This is a clean pattern for permission checks, relationship checks, and filters where the actual joined data is not needed.
6. Apply Small Query Hygiene Improvements
Some optimizations are not dramatic on their own, but they add up quickly in production systems.
Select Only the Columns You Need
Avoid SELECT * when you only need a few fields. Pulling unnecessary columns increases IO, memory use, network transfer, and sometimes prevents index-only scans.
-- BEFORE:
SELECT *
FROM customers;
-- AFTER:
SELECT customer_id, name, email
FROM customers;
Add LIMIT When You Only Need a Sample
If the UI or script only needs a small subset of rows, use LIMIT.
SELECT order_id, created_at, status
FROM orders
ORDER BY created_at DESC
LIMIT 50;
Avoid Functions in WHERE Conditions
Prefer index-friendly predicates:
-- BEFORE:
WHERE SUBSTRING(code, 1, 3) = 'ABC'
-- AFTER:
WHERE code LIKE 'ABC%'
The second form gives the database a better chance to use an index on code.
Optimize Conditional Aggregations
In PostgreSQL, FILTER can make conditional counts clearer than repeated subqueries or verbose CASE expressions.
-- BEFORE:
EXPLAIN
SELECT SUM(CASE WHEN status = 'NEW' THEN 1 END) AS new_orders,
SUM(CASE WHEN status = 'CLOSED' THEN 1 END) AS closed_orders
FROM orders;
-- AFTER:
EXPLAIN
SELECT COUNT(*) FILTER (WHERE status = 'NEW') AS new_orders,
COUNT(*) FILTER (WHERE status = 'CLOSED') AS closed_orders
FROM orders;
Use Logical Expressions for Simple Boolean Checks
For simple boolean logic, this:
table1.is_deleted OR table2.is_deleted
is usually clearer than a large CASE expression that returns a boolean.
7. Use ROW_NUMBER() as an Alternative to DISTINCT
Goal
Extract unique values efficiently, especially in large datasets.
Solution
Sometimes ROW_NUMBER() with partitioning can be faster than DISTINCT, particularly when the partitioning columns are indexed and the query needs more control over which row is kept.
-- BEFORE:
EXPLAIN
SELECT COUNT(DISTINCT user_id)
FROM logins
WHERE login_date BETWEEN '2026-01-01'::DATE
AND '2026-01-31'::DATE;
-- AFTER:
EXPLAIN
SELECT COUNT(user_id)
FROM (
SELECT user_id,
ROW_NUMBER() OVER (PARTITION BY user_id ORDER BY user_id) AS rn
FROM logins
WHERE login_date BETWEEN '2026-01-01'::DATE
AND '2026-01-31'::DATE
) AS tmp
WHERE rn = 1;
Why It Can Be Faster
ROW_NUMBER() can avoid a heavy distinct-sorting operation by assigning row numbers within each group. It also gives you more flexibility if you need to choose the newest, oldest, or highest-priority row per group.

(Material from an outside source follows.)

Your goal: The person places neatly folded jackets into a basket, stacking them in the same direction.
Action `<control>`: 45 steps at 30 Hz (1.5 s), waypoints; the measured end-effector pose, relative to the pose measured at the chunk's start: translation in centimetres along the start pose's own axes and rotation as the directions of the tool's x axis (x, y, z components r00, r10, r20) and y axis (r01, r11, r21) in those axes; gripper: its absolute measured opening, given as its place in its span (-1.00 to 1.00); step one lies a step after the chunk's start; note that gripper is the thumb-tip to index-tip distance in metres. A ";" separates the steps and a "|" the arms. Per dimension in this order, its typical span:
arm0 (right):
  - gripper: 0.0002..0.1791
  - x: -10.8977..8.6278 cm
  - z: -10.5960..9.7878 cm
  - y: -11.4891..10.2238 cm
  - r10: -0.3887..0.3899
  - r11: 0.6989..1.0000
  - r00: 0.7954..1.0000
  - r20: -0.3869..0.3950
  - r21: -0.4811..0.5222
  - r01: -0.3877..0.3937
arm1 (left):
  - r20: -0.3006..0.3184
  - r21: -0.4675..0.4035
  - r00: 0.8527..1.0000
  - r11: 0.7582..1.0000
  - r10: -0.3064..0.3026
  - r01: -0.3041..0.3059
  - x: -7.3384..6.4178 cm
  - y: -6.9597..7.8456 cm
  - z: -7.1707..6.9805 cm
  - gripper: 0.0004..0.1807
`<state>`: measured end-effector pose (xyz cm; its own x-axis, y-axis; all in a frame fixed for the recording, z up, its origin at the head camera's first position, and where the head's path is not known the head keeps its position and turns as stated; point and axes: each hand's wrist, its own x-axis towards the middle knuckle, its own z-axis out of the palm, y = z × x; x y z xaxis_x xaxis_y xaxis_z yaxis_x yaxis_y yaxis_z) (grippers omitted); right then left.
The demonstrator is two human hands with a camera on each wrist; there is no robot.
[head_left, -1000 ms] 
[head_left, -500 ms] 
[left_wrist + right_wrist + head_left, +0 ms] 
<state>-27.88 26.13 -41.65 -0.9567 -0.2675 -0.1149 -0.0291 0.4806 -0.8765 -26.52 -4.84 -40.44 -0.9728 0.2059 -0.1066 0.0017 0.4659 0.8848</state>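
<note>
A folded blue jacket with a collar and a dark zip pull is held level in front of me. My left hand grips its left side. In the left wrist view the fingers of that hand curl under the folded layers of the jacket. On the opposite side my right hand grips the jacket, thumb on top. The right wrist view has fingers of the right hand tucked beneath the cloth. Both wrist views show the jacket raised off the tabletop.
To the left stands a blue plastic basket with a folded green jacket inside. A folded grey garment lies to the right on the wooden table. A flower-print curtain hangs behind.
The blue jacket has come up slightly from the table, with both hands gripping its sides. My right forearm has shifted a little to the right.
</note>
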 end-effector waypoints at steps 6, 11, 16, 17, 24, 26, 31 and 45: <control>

That said, always verify with EXPLAIN ANALYZE. DISTINCT can still be the better choice for simple cases.
My Thoughts
SQL query optimization is a core step in any database-backed project. The best improvements often come from small query-shape changes:
- Replace long
INlists with virtual tables or PostgreSQL arrays when appropriate. - Use range predicates instead of applying functions to indexed columns.
- Choose
EXISTSwhen you only need to check whether a related row exists. - Avoid unnecessary columns, rows, repeated scans, and heavy sorting.
- Keep queries readable enough that the next engineer can maintain them.
The most important habit is to measure. Use EXPLAIN, EXPLAIN ANALYZE, real data volumes, and realistic filters. A query that looks elegant in isolation may behave differently under production data distribution.
Good SQL performance is not magic. It is usually the result of making the database do less unnecessary work.